With harangues over intersectionality, feminism batted back, the death of George Floyd, discussions around BAME and BLM, there’s still racism and marginality in Bhuchar’s own profession, felt most keenly: left on sidelines, ignored, have her best work turned down, seeing young white people privileged with perhaps less to offer. ‘White people are individuals, we are types..’ Now it’s meant to be changing, beyond empty optics. The frequent reference to Bhuchar’s agent being present, all this is important witness and it’s to JST’s credit to give her the platform to express it. There’s a few plugs about work at Tara Arts ‘Final Goodbye’ on Covid farewells, and film work, in Punjabi. ‘I’m a slasher’ meaning multi-disciplinary actor/writer etc.

Where do her dual heritage monolingual sons belong? Wimbledon…. We return to arrows, malware and we’re into Vishnu’s couch, the bed of arrows where we began in dimming light, a kind of enacted death.

A fine life-positioning monologue of 66 minutes with its circular imagery, you sense it has to be wedded to what follows. Which isn’t a monologue at all.

 

Life Laundry

And Bhuchar’s back with both her daughters. The roles are well-taken by Shaheen Khan in Bhuchar’s role and Bhuchar’s real-life daughters Sophie Khan-Levy the elder actor, and Nyla Levy, the younger ex-stroppy one.

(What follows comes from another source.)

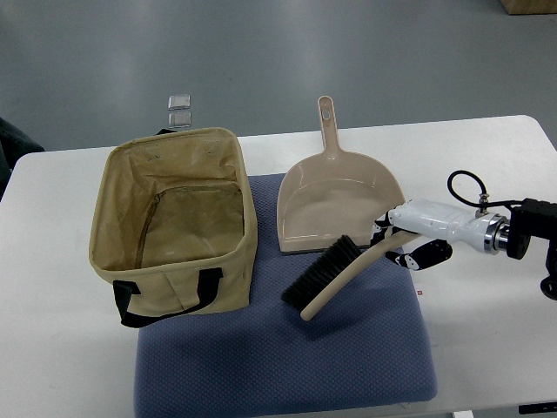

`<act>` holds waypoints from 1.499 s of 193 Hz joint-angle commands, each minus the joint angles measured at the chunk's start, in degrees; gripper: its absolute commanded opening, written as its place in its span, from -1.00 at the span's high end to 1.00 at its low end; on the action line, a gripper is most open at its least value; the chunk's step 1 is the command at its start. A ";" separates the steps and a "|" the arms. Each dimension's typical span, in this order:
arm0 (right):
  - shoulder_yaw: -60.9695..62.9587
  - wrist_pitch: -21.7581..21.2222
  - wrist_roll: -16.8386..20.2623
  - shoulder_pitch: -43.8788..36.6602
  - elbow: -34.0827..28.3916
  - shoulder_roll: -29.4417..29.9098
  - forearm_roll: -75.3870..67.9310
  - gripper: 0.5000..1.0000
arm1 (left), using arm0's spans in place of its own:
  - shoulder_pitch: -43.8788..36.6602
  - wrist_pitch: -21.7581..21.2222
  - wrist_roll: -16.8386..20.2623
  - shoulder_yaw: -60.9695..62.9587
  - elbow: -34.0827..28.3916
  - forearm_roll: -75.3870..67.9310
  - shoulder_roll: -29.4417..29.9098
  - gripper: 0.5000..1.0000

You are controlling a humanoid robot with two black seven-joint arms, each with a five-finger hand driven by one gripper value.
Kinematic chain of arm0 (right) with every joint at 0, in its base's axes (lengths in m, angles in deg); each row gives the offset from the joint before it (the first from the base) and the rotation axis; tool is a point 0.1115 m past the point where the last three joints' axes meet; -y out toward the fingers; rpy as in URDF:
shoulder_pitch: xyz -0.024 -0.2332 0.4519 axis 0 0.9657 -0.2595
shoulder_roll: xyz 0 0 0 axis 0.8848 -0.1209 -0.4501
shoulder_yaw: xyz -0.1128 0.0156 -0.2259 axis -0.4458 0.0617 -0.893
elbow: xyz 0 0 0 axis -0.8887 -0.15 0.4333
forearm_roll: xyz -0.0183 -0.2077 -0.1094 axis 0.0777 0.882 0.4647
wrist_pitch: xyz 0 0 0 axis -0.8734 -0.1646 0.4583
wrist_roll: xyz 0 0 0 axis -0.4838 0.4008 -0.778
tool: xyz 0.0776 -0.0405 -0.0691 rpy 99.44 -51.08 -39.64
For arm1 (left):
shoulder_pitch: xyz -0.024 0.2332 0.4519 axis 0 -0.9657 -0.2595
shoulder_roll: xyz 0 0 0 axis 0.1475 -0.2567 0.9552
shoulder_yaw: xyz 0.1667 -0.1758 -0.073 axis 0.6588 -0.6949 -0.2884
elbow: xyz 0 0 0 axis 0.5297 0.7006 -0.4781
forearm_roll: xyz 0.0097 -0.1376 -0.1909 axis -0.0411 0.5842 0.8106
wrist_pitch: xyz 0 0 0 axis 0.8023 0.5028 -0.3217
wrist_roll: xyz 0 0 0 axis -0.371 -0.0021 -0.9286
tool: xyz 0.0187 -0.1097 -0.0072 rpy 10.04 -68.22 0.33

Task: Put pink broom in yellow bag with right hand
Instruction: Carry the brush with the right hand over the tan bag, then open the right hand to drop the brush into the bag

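One robot hand (396, 239), the right, grips the broom (335, 277) by its handle, bristle head pointing lower-left.

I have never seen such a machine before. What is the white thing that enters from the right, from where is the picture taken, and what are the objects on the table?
There is one picture, taken by a camera that looks steeply down from the robot's own side. The white part on the right is the robot's right arm, ending in the right hand with fingers. The hand is closed on the handle of a small broom, whose dark bristles rest on a blue mat. The mat lies on a white table. To the left stands an open yellow bag with black handles; it looks empty. Behind the broom lies a matching dustpan. The left arm is not visible.
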 commanded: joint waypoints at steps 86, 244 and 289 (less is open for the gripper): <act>9.51 -9.17 -3.05 -19.85 8.39 -2.92 -5.29 1.00 | -0.01 0.00 0.00 0.03 0.00 0.08 0.00 -1.00; 8.64 -9.96 0.12 -25.48 18.59 27.49 6.66 1.00 | -0.01 0.00 0.00 0.03 0.00 -0.01 0.00 -1.00; 9.43 -10.13 -0.23 -22.93 19.12 27.67 5.60 -0.02 | -0.01 0.00 0.00 -0.06 0.00 -0.01 0.00 -1.00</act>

And the daughters are complaining. She’s chucked out Anna Karenina before they’ve read it, hid the Nutri-Bullet in a cupboard though they use it every day. Yet her mother kept everything. It’s a kind of Wimbledon tennis for three.

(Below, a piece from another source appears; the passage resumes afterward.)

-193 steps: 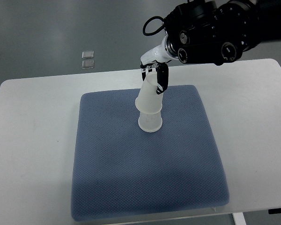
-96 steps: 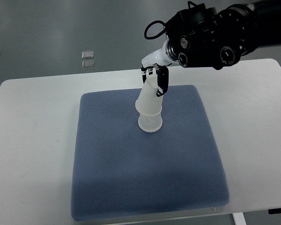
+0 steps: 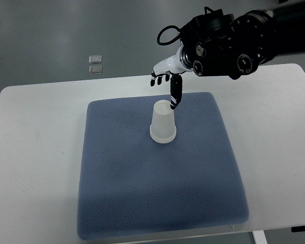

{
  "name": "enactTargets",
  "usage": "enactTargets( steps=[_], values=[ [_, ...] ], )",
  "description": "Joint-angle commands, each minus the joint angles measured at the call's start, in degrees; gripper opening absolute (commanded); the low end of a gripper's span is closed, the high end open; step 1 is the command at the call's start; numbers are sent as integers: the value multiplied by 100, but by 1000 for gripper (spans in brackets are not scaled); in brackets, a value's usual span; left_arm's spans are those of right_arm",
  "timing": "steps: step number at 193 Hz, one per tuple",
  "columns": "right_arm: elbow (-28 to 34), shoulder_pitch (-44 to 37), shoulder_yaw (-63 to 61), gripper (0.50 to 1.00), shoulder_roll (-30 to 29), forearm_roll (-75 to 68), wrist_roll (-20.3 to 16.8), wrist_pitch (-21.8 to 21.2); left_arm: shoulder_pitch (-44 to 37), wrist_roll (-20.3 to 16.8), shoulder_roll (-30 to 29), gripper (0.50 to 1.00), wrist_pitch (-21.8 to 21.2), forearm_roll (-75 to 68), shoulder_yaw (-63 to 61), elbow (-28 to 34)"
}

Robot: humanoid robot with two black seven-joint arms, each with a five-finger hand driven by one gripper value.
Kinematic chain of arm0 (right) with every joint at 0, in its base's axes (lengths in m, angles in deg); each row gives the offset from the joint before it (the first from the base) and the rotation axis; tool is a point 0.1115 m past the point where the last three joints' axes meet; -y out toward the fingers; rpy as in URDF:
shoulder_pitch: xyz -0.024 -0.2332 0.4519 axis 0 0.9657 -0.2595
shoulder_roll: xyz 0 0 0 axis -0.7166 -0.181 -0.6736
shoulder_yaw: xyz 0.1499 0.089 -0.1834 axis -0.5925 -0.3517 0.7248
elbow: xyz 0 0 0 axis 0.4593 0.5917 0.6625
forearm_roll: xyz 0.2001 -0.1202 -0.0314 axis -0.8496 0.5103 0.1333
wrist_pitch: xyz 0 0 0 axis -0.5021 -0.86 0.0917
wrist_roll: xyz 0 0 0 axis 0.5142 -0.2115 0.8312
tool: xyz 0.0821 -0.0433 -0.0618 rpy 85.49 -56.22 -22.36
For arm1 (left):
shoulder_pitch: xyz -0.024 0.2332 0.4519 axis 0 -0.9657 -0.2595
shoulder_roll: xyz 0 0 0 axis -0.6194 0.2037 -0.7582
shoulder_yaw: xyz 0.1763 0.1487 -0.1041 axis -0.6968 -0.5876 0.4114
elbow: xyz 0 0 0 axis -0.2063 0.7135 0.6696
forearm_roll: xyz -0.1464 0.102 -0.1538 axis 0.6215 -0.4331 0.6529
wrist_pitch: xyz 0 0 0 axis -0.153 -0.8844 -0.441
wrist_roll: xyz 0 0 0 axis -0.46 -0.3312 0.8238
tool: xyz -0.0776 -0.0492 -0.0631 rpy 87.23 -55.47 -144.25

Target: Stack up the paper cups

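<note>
From the top view I see my right hand [image 3: 165, 84] hanging just above the paper cups [image 3: 162, 123], fingers spread and gripping nothing. The cups stand upside down, apparently nested, on the blue mat [image 3: 157, 193] covering the tabletop [image 3: 35, 152].

A bench [image 3: 35, 152] carries a square cushion pad [image 3: 157, 193] lying at its middle. On the pad, toward its far edge and a little right of centre, stands a stack of paper cups [image 3: 162, 123], upside down, wide rim on the pad. The right hand [image 3: 166, 84] hangs just behind and above the stack, its arm coming in from the upper right; one finger [image 3: 175, 96] reaches down beside the stack's top. On the floor beyond the bench, far left, lie two small square tiles [image 3: 95, 64], one behind the other.
</note>
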Motion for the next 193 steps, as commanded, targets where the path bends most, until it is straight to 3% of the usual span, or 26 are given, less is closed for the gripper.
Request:
enactTargets(
  steps=[1, 26, 58, 90, 101, 116, 140, 160, 193],
  values=[
    [-39, -3, -3, 895, 0, -119, 0, 2, 0, 1, 0, 1000, 0, 0, 0, -1],
    [-320, -20, -65, 895, 0, -576, 9, 125, 0, 1, 0, 1000, 0, 0, 0, -1],
    [-786, 331, -504, 895, 26, -1806, 53, 758, 0, 1, 0, 1000, 0, 0, 0, 8],
    [-1225, 1614, -2183, 895, 809, -2492, 238, 2146, 0, 1, 0, 1000, 0, 0, -9, -1],
    [-1252, 2351, -3280, 895, 1142, -2492, 404, 2761, 0, 1, 0, 1000, 0, 0, -9, -1],
    [-1278, 3239, -4730, 895, 1415, -2500, 606, 3174, 0, 1, 0, 1000, 0, 0, -9, -1],
    [-1357, 4681, -7024, 895, 1635, -2509, 870, 3219, 0, 1, 0, 1000, 0, 0, -18, -1],
    [-1401, 5534, -8001, 895, 1644, -2509, 1046, 3078, 0, 1, 0, 1000, 0, 0, -18, -1],
    [-1498, 6580, -8740, 895, 1573, -2483, 1406, 1927, 0, 1, 0, 1000, 0, 0, -18, -9]
  ],
)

‘We’re millennials brought up as unicorns… mix race dual heritage, ‘are you authentic, are you the real deal…’ are you truly not white, Canadian Jewish Indian brought up in Africa and return to find it’s Pakistan, not ‘authentic’ enough for whites, but never white, one’s an actor, the other someone discovering a red mist of rage.

Discussions of feminism and wearing minimal dress pivots on far of rape, Sarah Everard, and somehow we’re at beans on toast and no carbs after seven. Bhuchar’s own cancer pivots us away again. Including guilt and the pressure to write about it.

‘Why do Deep Meaningful Conversations always end in Diversity or Death? It’s so depressing.’ Yet there’s a same-sex marriage – an Asian and white woman in the open, a far cry from Bhuchar’s edgier courting when Asian men looked askance at her betrayal.

There’s a moving fade out invoking the mother stitching in dim light, commemorating the dead.

 

Much briefer in its 20-minute compass you wish for more of this. The orchestration of three voices might mean badinage has less opportunity to flow than a monologue.

The entire show is advertised as 110 minutes, suggesting with no interval the second should have been 50. With three different actors enacting an interval-long triologue, there’s clearly a reason for this foreshortening – the material itself might easily be extended.

As it is we’re eavesdropping on fascinating, painful, enriching (that always sounds naff, but find your own adjective) and yes intersectional conversations. The theatre and film industry don’t come off unscathed, though this isn’t – perhaps prudently – explored more deeply. I wish it had been. There’s enough of ‘yah’ and RADA assumptions to prick up ears and interest, to take the climate of warm indifference and find it a few degrees below what we think it is. Unless you’re used to the same racism politely smiled back.

Still this isn’t what either piece is about. It’s the fact of living dual heritage, burdened by the past, screwed for the future when that burden’s lifted. Life over two generations is first guilt, then student debt. Older, you’re more sanguine. Doesn’t help millennials.

Iambics as the elder daughter points out, isn’t just what you learn in Shakespeare, which she’s not encouraged to appear in. It’s the rhythm of acceptance. In war poet Keith Douglas’s epitaph on himself you learn to speak it well, though in a stranger’s accent. Your children are born to it and somehow betrayed. Great-humoured though both pieces are, they do end on muted notes of death and the call of the past to make sense of it, and offer a nobility Wimbledon can’t reach.

Engrossing and warm, it should provoke too. Bhuchar absolves us by being bloody funny.